Una de las cosas que menos triste hacían sentir a
Shasha era el señor Oso. Lo consideraba su mejor amigo porque, desde el
primer día que lo cosió con mamá, estuvo a su lado haciéndole compañía.
Además, había sido creado para eso. Su deber era ser un caballero
andante de felpa sin armadura. Las armaduras tenían poco estilo porque
pesaban mucho y combinaban mal con las faldas y a Shasha le encantaban
las faldas llenas de volantes de color rosa. Así que el señor Oso no
tenía armadura, pero sí lacito. Alguna que otra vez Shasha cogía sus
cintas para el pelo y se las ataba en el cuello. Las que más les
gustaban al señor Oso eran de color malva o violeta, porque combinaban
mejor con sus botones.
El día que Shasha fabricó al señor Oso con mamá llovía. Lo habían tomado como
una forma de entretenerse porque no podían salir a la calle y les daban
miedo los truenos. Carla, la mamá de Shasha, se sobresaltaba cada vez
que se iluminaba el cielo. Luego esperaba el estruendo que le seguía con
los dientes apretados mientas miraba hacia un punto muerto. Dentro de
su cabeza se decía a sí misma que era estúpido estar asustada pero el
pánico, como la mayoría de emociones, era algo irracional.
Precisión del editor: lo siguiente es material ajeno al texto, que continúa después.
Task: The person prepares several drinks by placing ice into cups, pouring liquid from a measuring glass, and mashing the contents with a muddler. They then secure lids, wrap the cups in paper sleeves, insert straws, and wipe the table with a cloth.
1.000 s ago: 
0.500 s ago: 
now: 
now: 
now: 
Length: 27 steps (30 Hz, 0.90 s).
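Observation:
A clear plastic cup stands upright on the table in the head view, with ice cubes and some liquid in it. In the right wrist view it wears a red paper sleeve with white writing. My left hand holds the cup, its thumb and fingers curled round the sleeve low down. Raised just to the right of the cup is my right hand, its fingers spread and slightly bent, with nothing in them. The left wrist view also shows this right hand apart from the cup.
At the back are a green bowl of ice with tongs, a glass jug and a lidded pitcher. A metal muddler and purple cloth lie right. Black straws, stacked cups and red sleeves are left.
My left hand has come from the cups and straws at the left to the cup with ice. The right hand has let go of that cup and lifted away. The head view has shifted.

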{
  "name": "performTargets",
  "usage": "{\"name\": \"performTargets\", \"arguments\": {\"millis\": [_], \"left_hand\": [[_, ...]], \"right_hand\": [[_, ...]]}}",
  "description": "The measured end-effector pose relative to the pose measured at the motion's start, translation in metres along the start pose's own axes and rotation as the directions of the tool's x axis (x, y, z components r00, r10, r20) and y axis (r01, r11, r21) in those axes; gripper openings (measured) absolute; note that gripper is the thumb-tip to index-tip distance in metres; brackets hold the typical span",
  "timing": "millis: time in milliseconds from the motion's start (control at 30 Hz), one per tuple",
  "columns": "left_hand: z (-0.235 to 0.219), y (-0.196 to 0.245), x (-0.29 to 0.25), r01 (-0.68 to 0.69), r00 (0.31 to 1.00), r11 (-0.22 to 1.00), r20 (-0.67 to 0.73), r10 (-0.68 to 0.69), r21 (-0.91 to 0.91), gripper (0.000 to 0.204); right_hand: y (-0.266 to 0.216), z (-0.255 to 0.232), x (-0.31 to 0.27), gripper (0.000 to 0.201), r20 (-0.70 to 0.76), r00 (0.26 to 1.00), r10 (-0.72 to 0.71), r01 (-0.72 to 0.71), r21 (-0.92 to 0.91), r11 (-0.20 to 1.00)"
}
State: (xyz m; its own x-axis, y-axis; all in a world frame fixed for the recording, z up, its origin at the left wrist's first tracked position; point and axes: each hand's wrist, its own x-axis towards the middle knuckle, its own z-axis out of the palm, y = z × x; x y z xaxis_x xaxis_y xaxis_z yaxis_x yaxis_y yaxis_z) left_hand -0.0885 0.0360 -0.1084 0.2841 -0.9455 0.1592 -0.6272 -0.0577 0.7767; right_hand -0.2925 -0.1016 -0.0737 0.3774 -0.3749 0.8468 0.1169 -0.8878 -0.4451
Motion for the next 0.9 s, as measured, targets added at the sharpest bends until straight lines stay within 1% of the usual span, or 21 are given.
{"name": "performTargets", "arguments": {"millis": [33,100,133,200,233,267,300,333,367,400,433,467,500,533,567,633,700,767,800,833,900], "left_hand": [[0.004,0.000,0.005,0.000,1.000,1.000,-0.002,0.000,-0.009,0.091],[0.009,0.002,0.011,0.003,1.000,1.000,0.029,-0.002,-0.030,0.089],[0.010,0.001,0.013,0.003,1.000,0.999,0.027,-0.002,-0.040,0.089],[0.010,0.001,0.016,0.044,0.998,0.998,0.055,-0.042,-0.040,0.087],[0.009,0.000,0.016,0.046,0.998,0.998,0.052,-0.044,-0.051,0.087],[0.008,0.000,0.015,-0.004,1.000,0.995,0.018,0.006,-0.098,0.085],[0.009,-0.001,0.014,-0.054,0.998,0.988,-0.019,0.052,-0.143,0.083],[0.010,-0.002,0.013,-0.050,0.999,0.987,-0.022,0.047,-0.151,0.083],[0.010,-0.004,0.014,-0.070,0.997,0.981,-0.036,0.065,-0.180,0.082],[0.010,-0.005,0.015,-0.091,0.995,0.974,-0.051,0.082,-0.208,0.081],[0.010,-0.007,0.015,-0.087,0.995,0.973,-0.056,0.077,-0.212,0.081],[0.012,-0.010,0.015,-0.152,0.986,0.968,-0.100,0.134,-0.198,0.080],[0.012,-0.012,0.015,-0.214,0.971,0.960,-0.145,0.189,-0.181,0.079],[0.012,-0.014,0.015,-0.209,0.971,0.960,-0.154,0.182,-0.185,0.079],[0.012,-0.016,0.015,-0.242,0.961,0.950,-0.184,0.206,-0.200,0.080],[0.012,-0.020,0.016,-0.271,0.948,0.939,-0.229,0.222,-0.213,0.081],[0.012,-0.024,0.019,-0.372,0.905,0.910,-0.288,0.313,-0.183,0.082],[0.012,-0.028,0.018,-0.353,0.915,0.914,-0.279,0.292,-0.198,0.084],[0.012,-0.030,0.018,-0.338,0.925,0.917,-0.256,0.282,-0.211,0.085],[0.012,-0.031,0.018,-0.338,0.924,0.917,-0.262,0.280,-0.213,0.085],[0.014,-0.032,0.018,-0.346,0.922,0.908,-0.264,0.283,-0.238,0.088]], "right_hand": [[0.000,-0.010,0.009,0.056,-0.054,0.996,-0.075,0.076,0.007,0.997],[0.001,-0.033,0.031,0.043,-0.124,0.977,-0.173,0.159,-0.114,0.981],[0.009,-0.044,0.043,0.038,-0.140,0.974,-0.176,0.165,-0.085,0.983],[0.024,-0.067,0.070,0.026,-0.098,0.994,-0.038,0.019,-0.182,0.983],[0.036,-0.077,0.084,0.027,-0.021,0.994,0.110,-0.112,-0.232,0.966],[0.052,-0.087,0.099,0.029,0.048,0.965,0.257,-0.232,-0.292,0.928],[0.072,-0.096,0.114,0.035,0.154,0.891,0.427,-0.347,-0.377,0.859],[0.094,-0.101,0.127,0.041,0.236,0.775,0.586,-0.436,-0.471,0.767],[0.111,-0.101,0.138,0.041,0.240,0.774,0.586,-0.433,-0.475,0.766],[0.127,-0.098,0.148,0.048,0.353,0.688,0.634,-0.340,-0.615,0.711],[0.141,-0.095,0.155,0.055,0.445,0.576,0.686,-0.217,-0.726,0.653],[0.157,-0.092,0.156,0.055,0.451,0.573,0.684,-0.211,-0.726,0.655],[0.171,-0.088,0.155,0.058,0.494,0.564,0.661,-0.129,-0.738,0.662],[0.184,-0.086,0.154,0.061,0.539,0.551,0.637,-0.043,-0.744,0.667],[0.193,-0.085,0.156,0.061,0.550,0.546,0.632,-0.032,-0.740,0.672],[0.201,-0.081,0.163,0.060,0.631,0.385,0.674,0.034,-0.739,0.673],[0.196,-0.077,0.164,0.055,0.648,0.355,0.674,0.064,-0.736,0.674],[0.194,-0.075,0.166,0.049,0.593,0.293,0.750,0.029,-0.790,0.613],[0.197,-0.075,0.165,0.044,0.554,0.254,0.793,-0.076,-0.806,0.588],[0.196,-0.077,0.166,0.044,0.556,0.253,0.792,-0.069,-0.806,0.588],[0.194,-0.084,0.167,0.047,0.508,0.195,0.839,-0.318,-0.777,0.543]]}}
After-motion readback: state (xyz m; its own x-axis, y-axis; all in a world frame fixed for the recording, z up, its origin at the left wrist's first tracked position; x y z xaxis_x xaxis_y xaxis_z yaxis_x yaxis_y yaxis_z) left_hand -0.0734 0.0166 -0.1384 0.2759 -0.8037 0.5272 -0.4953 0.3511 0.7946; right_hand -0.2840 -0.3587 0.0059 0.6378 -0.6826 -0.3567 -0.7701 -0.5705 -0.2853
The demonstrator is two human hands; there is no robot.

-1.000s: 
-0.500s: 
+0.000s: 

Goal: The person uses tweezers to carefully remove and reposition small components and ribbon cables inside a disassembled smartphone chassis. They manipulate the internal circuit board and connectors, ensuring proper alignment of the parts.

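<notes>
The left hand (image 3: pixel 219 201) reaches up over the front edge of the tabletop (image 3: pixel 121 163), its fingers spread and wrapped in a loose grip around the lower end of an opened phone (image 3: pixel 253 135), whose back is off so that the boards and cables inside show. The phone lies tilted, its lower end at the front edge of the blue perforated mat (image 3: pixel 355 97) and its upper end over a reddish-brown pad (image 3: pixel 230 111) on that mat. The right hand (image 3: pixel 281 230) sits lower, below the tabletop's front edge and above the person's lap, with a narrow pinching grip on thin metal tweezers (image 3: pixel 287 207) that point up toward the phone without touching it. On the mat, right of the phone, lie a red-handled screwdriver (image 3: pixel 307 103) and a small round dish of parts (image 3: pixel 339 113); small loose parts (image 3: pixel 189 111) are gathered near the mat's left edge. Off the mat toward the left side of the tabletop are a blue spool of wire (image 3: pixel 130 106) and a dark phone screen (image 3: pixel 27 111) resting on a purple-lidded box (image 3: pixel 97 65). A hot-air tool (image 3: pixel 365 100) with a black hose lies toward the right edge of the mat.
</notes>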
Carla tenía una máquina de coser que heredó de la abuela de Shasha y
bastantes utensilios de costura. La abuela se la dejó en herencia con la
esperanza de que en algún momento de su vida aquello le gustaría pero,
como ocurría con las emociones, tampoco podían escogerse los gustos. Así
que Carla odiaba coser. Era pésima y desganada, aunque nunca lo
admitiría en voz alta. «Podríamos hacerte un peluche, ¿quieres?». En
respuesta Shasha la miró con los ojos entreabiertos por la sorpresa; lo
cierto era que ni siquiera ella, con ocho años, se esperaba que su mamá
hiciera algo útil con las telas. Asintió un tanto insegura porque,
aunque mamá no disfrutara de coser, le gustaba compartir tiempo con
ella.
Sacaron la felpa de unos cojines
viejos y la tela de una chaqueta marrón que mamá odiaba de papá porque
estaba muy gastada y era, según le dijo, muy fea. Eso a Shasha la
ofendió un poco, porque no quería que el señor Oso fuera feo; lo quería
con estilo. Las proporciones del patrón salieron horrendas, como era de
esperar: el triste peluche terminó con la cabeza más grande que su
cuerpecito. El pobre señor Oso tenía que hacer malabarismos para caminar
sin caerse. Cuando Shasha lo tocaba, con la inseguridad de romper las
pocas costuras que le hizo Carla, se sorprendió que lo suave y blandito
que era.
Los ojos del señor Oso
también estaban desproporcionados. Al principio Carla pensó que lo ideal
sería hacerlos en un bordado, pero Shasha la instó a que le pusiera
botones para que se pareciera al monstruo de Coraline. El
problema fue que no tenían dos botones iguales y, como consecuencia, el
señor Oso tuvo un ojo más grande que el otro. Shasha se rio, porque
aquella expresión facial de peluche le recordó a cuando papá alzaba una
ceja. Papá alzaba una ceja, luego le hacía cosquillas. A veces también
alzaba una ceja cuando le había escondido dulces o preparado tortitas de
desayuno. El señor Oso era como papá, pero de felpa.
Cuando Carla terminó de coser con la ayuda de su hija, pensó en que lo
mejor sería desecharlo. Era un peluche desproporcionado, con las
costuras mal hechas y las patitas demasiado enanas. Pero los ojos de
Shasha brillaban con la ilusión de haber encontrado a su mejor amigo.
Corrió a su habitación para sacar su lazo favorito. Se lo ató al
peluche, después corrió con él entre sus brazos hacia el cuarto de baño.
Abrió el grifo para salpicarlo en lo que para ella fue su bautismo.
Solemne, de rodillas, miró hacia mamá con una sonrisa que era tan grande
que parecía etérea. «Me encanta; será mi mejor amigo —emitió un
suspiro—. Creo que ahora me gustan más los días de lluvia».